• What you will do
Search the data for the string "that" and copy each line in which it appears.

--- Supplied information Enclosed Below ---

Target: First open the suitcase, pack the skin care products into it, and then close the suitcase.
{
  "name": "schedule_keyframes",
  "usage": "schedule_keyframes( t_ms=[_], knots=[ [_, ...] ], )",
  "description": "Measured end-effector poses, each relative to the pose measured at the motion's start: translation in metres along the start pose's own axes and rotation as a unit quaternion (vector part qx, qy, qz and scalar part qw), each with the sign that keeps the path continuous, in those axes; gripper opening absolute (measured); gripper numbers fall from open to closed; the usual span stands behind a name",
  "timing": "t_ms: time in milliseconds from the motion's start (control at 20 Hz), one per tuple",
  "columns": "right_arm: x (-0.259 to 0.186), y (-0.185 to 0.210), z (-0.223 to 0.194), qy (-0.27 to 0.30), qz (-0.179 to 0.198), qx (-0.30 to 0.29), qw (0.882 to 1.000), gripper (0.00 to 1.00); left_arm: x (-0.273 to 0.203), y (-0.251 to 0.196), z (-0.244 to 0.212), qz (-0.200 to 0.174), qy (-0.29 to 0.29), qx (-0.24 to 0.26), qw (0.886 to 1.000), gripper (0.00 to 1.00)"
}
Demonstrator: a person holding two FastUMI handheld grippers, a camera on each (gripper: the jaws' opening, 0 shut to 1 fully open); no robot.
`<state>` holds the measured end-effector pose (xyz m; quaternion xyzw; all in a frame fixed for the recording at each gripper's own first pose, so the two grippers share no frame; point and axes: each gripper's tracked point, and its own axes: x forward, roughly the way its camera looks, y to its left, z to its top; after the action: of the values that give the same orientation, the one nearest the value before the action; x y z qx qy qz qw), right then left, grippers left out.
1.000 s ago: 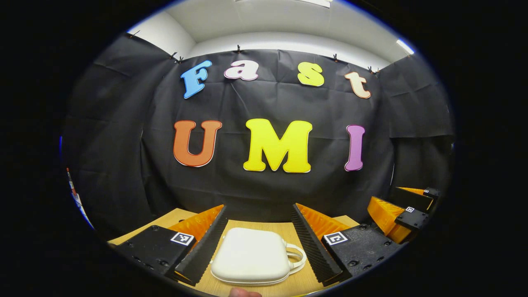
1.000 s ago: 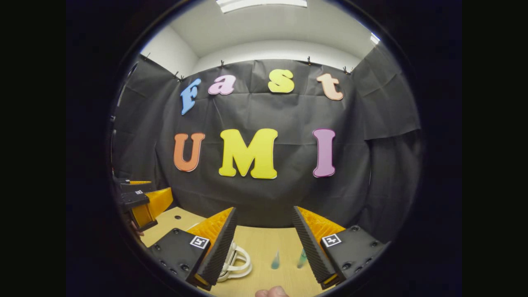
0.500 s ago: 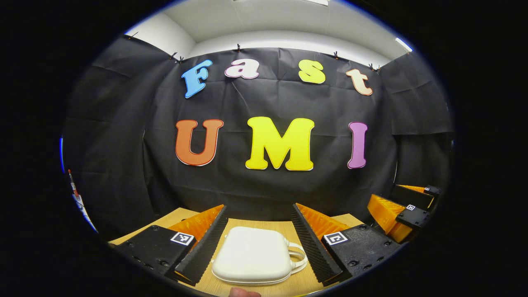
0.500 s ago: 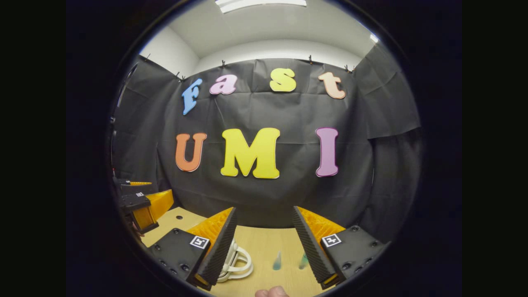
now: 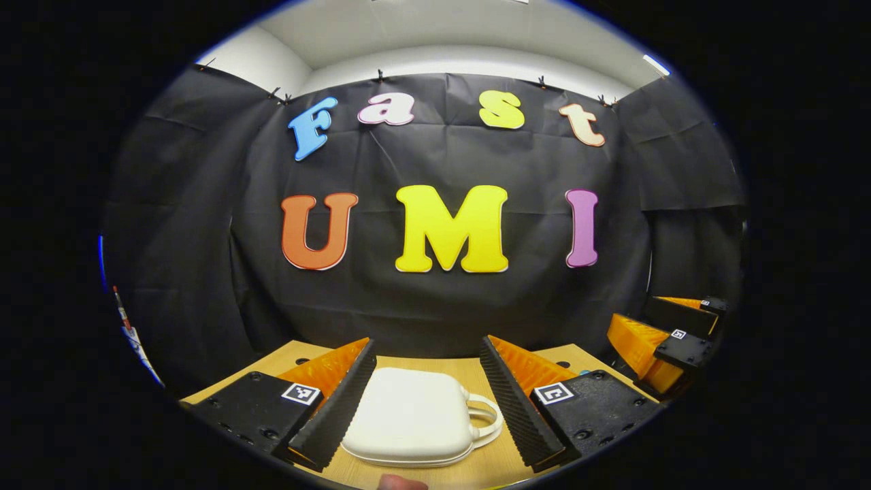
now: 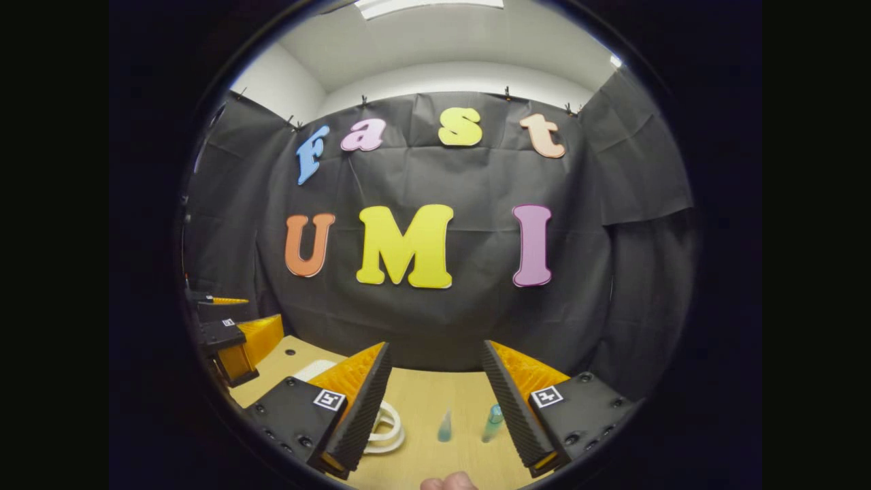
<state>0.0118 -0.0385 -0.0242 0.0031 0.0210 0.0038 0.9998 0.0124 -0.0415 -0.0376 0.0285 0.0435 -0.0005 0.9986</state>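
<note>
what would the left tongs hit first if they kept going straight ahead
Probably the white suitcase. In the left gripper view it lies closed on the wooden table, right between the open left tongs, handle toward the right finger. How near it is cannot be judged; if the tongs pass above it, the black cloth wall comes next.

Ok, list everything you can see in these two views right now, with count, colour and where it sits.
suitcase: one, white, closed, lying on the table between the left tool's fingers; its handle faces the bottles.
skin care bottles: two, translucent teal, standing on the table right of the suitcase, ahead of the right tool.
table: one, light wood.
ceiling light: one, white, overhead.
left tool: one, open, around the suitcase without touching it.
right tool: one, open, above the table, holding nothing.
fingertip: one at each view's bottom edge.
</note>
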Motion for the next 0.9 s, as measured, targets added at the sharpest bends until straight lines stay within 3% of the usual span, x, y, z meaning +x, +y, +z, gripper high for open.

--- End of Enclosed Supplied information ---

• Answer for the task
  "description": "Measured end-effector poses, each relative to the pose measured at the motion's start: translation in metres along the start pose's own axes and rotation as a unit quaternion (vector part qx, qy, qz and scalar part qw), each with the sign that keeps the path continuous, in those axes; gripper opening absolute (measured); gripper numbers fall from open to closed; the usual span stands behind a name",
`<state>` holds the measured end-effector pose (xyz m; quaternion xyzw; all in a frame fixed for the recording at each gripper's own first pose, so the two grippers share no frame; point and axes: each gripper's tracked point, and its own axes: x forward, roughly the way its camera looks, y to its left, z to its top; after the action: of the values that give the same orientation, the one nearest the value before the action; x y z qx qy qz qw), right then left, grippers left out.

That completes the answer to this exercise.